Das Bundesverfassungsgericht hatte sich mit der Frage zu beschäftigen, ob § 56 I 1 InsO gegen das Grundgesetz verstößt (Beschluss vom 12.01.2016 – Az.: 1 BvR 3102/13). Durch diese Vorschrift ist es nur natürlichen Personen erlaubt die Insolvenzverwaltung zu übernehmen. Eine juristische Person – wie auch die klagende GmbH - kann das Amt dagegen nicht übernehmen.

Die Klägerin war eine Rechtsanwalts – GmbH, die ausschließlich im Bereich der Insolvenzverwaltung tätig ist. Sie wollte in die Auswahlliste der Insolvenzverwalter des Amtsgerichts aufgenommen wurde, was entsprechend dem Insolvenzrecht abgelehnt wurde. Der Rechtsstreit endete schließlich beim Bundesverfassungsgericht. Hier machte die klagende GmbH geltend, durch die Insolvenzordnung in der Berufsfreiheit (Art. 12 I GG) verletzt zu sein.

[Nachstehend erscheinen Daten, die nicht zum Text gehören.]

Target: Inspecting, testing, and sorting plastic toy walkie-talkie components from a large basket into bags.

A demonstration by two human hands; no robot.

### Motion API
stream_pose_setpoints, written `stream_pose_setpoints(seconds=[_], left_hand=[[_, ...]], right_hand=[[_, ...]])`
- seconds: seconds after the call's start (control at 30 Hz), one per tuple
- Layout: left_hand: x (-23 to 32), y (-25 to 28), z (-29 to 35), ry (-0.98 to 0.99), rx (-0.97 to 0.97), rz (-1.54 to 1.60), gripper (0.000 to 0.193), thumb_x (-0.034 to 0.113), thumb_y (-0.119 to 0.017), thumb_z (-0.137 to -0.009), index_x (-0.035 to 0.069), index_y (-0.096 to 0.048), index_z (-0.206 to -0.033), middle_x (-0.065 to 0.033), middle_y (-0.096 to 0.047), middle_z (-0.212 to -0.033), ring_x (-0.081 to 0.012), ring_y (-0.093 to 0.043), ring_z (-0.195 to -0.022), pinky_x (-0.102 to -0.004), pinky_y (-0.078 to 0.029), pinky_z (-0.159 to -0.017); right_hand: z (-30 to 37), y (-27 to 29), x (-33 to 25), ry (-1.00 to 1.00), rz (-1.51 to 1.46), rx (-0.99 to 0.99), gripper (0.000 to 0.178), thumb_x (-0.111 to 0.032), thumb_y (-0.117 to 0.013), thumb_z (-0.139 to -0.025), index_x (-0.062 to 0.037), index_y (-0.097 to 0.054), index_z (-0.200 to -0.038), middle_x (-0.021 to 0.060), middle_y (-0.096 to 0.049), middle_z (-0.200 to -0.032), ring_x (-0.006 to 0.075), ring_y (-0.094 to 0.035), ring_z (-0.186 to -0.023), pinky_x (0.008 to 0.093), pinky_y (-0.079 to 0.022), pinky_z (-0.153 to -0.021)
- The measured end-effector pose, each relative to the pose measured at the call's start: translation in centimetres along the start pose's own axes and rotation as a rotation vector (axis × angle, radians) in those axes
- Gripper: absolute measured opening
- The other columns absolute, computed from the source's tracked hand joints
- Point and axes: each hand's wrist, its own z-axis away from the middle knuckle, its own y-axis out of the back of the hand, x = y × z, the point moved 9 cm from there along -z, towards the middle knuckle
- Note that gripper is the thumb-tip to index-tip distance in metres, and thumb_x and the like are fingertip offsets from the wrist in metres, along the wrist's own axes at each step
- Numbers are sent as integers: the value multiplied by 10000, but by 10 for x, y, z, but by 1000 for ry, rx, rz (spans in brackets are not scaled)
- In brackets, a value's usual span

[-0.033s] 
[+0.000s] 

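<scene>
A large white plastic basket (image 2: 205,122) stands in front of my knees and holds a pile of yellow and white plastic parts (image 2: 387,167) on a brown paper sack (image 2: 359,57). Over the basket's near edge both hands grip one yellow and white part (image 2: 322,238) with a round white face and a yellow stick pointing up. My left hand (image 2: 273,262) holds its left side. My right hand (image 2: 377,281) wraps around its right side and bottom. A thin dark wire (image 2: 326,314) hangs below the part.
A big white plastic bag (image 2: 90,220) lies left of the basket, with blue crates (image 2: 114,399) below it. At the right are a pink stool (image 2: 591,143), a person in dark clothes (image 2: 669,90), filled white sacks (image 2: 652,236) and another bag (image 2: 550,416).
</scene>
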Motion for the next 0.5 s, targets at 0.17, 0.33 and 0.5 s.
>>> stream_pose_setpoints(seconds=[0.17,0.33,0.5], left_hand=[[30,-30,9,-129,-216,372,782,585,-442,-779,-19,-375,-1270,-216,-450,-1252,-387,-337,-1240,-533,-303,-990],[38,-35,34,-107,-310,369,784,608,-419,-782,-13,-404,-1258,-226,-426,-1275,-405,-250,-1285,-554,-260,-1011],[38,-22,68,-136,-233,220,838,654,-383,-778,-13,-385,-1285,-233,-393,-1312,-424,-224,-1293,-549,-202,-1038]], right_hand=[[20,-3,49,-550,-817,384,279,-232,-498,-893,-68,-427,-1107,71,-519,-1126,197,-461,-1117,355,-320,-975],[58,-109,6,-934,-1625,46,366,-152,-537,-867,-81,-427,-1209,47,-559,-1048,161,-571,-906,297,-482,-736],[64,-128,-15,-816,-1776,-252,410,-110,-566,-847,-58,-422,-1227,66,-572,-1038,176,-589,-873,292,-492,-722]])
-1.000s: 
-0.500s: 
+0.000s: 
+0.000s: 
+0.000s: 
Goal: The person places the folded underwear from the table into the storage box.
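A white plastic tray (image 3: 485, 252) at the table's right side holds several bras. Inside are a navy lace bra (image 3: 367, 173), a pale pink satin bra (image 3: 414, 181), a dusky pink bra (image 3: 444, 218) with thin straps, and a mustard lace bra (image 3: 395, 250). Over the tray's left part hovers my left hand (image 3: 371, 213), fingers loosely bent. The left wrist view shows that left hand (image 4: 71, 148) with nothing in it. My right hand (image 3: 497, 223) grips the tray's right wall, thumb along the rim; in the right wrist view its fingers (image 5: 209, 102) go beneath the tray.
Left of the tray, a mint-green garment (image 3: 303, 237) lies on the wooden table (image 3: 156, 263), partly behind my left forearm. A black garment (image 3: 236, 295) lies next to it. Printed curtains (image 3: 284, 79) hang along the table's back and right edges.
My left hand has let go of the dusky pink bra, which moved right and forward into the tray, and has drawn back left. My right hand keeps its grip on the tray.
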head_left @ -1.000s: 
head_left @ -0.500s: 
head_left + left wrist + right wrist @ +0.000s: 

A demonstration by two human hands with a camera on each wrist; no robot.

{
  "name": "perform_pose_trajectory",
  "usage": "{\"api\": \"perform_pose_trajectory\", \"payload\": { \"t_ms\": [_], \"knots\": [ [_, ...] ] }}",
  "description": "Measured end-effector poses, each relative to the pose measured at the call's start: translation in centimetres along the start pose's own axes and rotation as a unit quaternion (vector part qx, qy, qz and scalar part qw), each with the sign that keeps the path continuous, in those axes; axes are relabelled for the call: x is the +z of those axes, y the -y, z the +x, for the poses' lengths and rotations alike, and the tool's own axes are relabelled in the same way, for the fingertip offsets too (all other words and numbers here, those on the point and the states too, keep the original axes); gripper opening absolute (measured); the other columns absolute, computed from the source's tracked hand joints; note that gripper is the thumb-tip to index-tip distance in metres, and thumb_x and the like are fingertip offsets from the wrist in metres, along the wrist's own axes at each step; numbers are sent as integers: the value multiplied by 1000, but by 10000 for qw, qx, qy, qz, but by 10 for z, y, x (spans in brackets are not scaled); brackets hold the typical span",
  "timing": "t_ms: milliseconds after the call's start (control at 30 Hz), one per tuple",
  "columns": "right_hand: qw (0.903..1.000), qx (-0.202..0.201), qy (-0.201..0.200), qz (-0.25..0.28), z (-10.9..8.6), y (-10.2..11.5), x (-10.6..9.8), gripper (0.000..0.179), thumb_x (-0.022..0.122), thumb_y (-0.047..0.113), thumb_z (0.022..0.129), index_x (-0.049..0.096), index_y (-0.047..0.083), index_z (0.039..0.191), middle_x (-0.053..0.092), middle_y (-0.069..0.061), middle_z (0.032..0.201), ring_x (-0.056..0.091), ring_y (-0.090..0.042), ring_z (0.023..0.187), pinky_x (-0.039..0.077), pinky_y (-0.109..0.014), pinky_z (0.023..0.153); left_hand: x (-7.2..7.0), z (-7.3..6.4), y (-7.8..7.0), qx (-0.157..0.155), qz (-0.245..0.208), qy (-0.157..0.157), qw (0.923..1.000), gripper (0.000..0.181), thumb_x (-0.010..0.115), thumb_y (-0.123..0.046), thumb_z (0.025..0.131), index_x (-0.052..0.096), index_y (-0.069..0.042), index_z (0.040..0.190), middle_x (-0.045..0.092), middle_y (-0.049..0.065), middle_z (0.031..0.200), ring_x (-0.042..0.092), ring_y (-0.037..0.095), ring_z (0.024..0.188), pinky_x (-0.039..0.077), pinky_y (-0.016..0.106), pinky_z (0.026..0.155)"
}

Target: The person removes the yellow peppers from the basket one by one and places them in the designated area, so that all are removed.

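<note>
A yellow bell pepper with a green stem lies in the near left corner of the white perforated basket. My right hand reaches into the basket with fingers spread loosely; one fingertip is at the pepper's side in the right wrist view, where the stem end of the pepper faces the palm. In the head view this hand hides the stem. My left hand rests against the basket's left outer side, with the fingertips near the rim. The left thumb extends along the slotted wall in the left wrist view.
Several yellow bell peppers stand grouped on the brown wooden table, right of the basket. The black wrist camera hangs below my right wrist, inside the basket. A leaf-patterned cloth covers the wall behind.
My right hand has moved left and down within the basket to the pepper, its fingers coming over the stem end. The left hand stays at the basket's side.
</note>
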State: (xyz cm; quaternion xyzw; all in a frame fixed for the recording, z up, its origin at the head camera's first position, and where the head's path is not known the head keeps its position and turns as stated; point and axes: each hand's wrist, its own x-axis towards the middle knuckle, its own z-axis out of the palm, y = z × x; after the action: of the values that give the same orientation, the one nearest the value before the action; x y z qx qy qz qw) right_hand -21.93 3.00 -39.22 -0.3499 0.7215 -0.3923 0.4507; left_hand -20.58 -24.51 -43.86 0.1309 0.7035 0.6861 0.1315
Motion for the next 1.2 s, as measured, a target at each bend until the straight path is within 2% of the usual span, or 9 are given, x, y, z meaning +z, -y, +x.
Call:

Das Bundesverfassungsgericht sieht indes keinen Verstoß gegen das Grundgesetz durch die ausschließlich Zulassung natürlicher Personen als Insolvenzverwalter. Das Gericht hat die Ansicht vertreten, dass mit der Zulassung juristischer Personen Aufsichtsprobleme verbunden wären, die eine Einschränkung rechtfertigen. Das Gericht hat auch unterstrichen, dass die Durchführung des Insolvenzverfahrens von der Befähigung und Zuverlässigkeit der bestellten Person abhängt. Ein solches Vertrauen kann jedoch einer juristischen Person nicht in dem Maße entgegen gebracht werden, wie dies bei natürlichen Personen der Fall ist. Zuletzt sei auch keine generelle Tätigkeit der GmbH im Bereich des Insolvenzrechts verhindert.

Mit diesen Argumenten hat das Bundesverfassungsgericht einen Verstoß gegen das Grundgesetz abgelehnt, so dass auch in Zukunft juristische Personen keine Möglichkeit haben als Insolvenzverwalter tätig zu werden.